I don’t know,” says Larry uneasily. “Man. You think so?”

#13102099

1245 11/01 rent -500.00
1246 11/03 Bear Creek Video (late fee) -7.50
11/03 D’s half of rent +250.00
1247 11/04 Bike Shop -62.32
1248 11/07 Bear Creek Video (late fee) -12.30
11/?? M, M & M check +300.00
1249 11/08 guys at concert (dm. bag) -10.00
1250 11/11 Bear Creek Video (late) -20.00
1251 11/14 Bear Creek Video (late!!) -34.40
1252 11/14 guys at concert (D&D books) -32.00
1253 11/15 cable -59.95
1254 11/19 BC Video late fee -78.90
11/20 loan remainder +910.00
1255 11/21 fucking BCVLF -124.40
1256 11/23 GOD DAMMIT -208.71
1257 11/23 guys at concert (ammon. nitr.) -150.00

Guyver

Malkin’s halfway through droning about demo-centric sales thrust, and Guyver’s so busy trying to figure out who has the ball that he barely catches Byatt’s wink before she sends it his way. He catches it footwise without looking down, then kicks up; it seems to hang suspended above the table, then plops into his hand just as Malkin whirls around.

Guyver snaps on his best interested-vacant face and lets the ball roll down his leg, stopping it with a practiced foot-stall.

“As I was saying,” mutters Malkin, “the B2C market…”

Guyver gives Patel the slightest of winks, then kicks it on.

Lowell

“Jesus, you guys. Who decided to let her do that? ” Larry isn’t concentrating on driving, and Lowell’s gripping his seat. They’re cruising Broadway. “Is she bleeding? Nose, eyes, ears? Well check.” Pause. “Okay, is she breathing? I know she can’t. Check her breathing.”

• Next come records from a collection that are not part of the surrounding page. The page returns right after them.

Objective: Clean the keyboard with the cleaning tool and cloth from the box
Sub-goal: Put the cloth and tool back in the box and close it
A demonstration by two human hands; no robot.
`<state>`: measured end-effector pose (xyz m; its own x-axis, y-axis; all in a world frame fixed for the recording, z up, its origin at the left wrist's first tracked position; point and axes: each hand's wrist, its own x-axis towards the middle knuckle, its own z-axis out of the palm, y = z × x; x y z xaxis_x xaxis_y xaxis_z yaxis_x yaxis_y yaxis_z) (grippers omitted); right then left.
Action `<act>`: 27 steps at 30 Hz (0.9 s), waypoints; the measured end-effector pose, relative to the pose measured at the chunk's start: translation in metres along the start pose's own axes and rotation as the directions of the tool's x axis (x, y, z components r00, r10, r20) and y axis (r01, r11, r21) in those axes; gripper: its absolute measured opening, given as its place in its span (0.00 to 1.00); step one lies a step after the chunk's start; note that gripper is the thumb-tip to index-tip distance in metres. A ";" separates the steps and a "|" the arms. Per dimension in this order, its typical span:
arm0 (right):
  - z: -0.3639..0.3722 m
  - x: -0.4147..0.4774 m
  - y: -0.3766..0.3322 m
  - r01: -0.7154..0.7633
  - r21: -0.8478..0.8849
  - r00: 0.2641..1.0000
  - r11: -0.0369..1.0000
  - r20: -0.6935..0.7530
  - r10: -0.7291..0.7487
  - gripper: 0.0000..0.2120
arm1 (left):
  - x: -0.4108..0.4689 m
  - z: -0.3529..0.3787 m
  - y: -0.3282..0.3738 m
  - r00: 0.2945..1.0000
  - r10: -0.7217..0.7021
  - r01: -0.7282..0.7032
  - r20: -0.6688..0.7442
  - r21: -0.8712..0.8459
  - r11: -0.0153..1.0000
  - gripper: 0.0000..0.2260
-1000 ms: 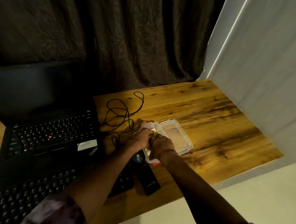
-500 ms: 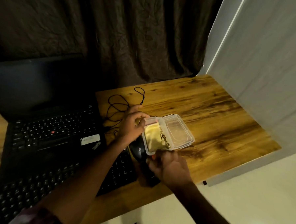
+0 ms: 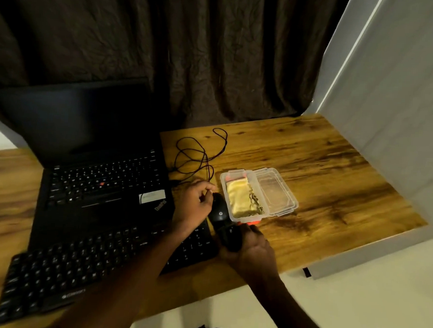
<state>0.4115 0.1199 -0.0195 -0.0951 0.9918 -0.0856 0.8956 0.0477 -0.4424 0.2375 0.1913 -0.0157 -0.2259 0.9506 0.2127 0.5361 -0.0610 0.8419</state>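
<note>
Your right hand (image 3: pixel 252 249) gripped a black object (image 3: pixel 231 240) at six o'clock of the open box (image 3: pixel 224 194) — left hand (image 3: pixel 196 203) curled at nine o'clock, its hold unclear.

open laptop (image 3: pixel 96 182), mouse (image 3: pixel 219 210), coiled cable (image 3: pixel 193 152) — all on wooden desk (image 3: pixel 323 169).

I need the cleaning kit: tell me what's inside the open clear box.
A folded yellow cloth fills most of the clear box, a small dark item along its right edge. Orange parts show at both ends, inside or latch unclear. Anything beneath the cloth is covered.
</note>
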 end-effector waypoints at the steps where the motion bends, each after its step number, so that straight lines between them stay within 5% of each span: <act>1: -0.008 0.001 -0.003 -0.040 0.057 0.999 0.998 0.031 0.038 0.33 | -0.006 -0.002 0.002 0.999 -0.036 0.037 0.015 -0.036 0.999 0.08; 4: -0.029 0.012 -0.010 -0.082 0.236 0.997 0.968 0.030 0.077 0.34 | -0.014 -0.007 0.009 0.993 -0.099 0.110 0.064 -0.192 0.975 0.07; 8: -0.047 0.049 -0.019 -0.006 0.250 0.992 0.968 -0.123 0.037 0.32 | -0.008 -0.004 0.018 0.969 -0.188 0.218 0.158 -0.198 0.956 0.06; 13: -0.058 0.099 -0.025 -0.057 0.003 0.995 0.998 -0.085 0.057 0.30 | 0.002 0.007 0.016 0.939 -0.218 0.183 0.267 0.149 0.972 0.20; 22: -0.035 0.127 -0.038 0.031 -0.397 0.996 0.917 0.087 0.004 0.37 | 0.002 0.017 0.007 0.853 -0.205 0.105 0.480 0.226 0.968 0.49; 27: -0.027 0.126 -0.031 0.089 -0.445 0.990 0.891 0.136 -0.030 0.37 | 0.004 0.016 0.005 0.837 -0.199 0.085 0.510 0.238 0.967 0.50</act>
<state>0.3840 0.2471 0.0077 -0.1805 0.9645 -0.1929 0.9831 0.1831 -0.0043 0.2519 0.1997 -0.0184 0.1188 0.9628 -0.2426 0.6934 0.0944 0.7144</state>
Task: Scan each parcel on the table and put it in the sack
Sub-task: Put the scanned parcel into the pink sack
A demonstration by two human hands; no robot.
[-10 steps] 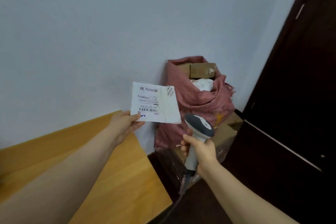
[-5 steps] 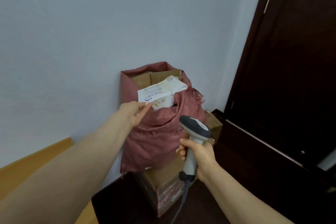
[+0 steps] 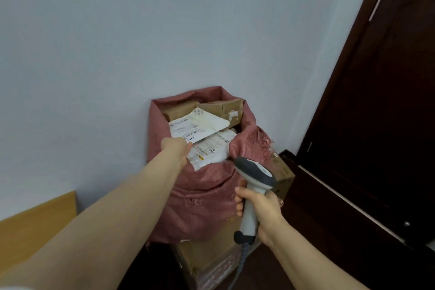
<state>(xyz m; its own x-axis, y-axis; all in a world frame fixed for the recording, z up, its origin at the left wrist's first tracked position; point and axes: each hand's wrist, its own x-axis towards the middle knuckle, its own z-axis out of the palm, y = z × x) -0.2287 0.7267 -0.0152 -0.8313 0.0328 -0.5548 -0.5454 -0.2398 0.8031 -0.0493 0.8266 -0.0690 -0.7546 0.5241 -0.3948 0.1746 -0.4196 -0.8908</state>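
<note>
A dusty-red woven sack (image 3: 202,198) stands open against the wall, holding brown cardboard boxes (image 3: 226,108) and white mailers. My left hand (image 3: 175,148) reaches over the sack's mouth and pinches the near edge of a flat white parcel (image 3: 197,128) with a barcode label; the parcel lies on top of the others inside the sack. My right hand (image 3: 261,209) grips the handle of a grey and white barcode scanner (image 3: 253,181), held upright just in front of the sack's right side, its cable hanging down.
The sack rests on a cardboard box (image 3: 209,256) on the dark floor. A smaller box (image 3: 282,174) sits behind it on the right. A dark wooden door (image 3: 381,113) fills the right side. The yellow table's corner (image 3: 35,226) shows at lower left.
My view swung right, away from the table. My left hand carried the white parcel from in front of the scanner into the sack's mouth, laying it flat. The scanner hand stayed low.
</note>
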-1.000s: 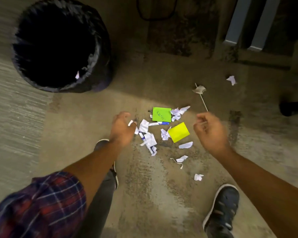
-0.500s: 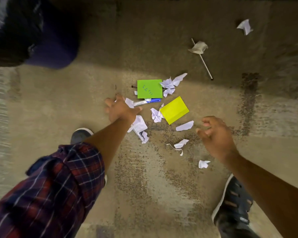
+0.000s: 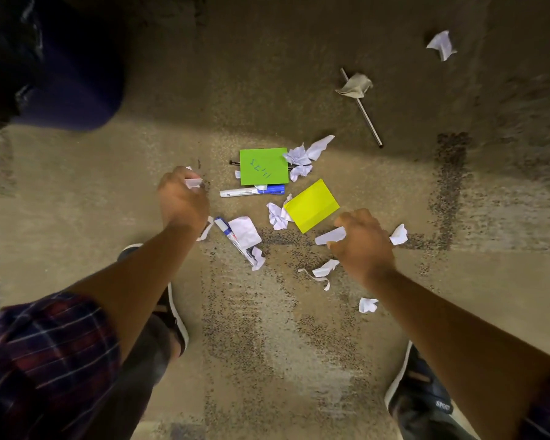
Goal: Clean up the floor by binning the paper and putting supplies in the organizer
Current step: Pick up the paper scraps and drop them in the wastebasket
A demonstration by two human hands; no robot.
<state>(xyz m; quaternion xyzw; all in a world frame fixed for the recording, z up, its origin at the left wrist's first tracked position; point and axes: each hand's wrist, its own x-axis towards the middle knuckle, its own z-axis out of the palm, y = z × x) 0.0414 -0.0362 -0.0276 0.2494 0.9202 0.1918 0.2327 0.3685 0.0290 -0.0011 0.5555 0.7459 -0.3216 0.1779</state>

His loose shirt is puffed up by the air vents, and he’s got a sunburn on his upper arms; his skin looks older than it should. The blue light from the dash shadows out his eyes. Sweat on his upper lip: he needs a shave.

“She’s fine, okay?” he says, trying to cradle his tiny phone. “Fine.”

Pearl

“The difference,” says the Abbot, “is that here several orders share one roof–united in devotion, divided amicably about its expression.” He’s the first fat man Pearl’s seen here, which fits her mental image perfectly. The long scars of his eyes, however, don’t. His fingers see for him, quick as spiders.

“We’ll talk after dinner. Brother Pruitt will take you to your cell,” he says as a stooped man enters the office. An Anorectine, she guesses, under vows of hunger. He holds the door, and his hands look intensely fragile: yellow and dry things, formed of rice paper and balsa wood.

Bo

“Pardon. Sorry,” says Bo. “Excuse me. My–pardon me.” He’s squeezing his way through everyone, provoking many a glare, trying to keep track of the big tree on what was once the city park. Tall landmarks are like gold these days.

When he arrives, Linda’s already there, sandwiched between two obese women and trying uncomfortably not to touch either. She manages a smile.

“Hi,” he says, and smiles back, knowing they’d both like a little more privacy. That’s even more precious than tall landmarks, though. It’s a tight fit, with all 293 million of them, but nobody’s ever leaving Delaware again.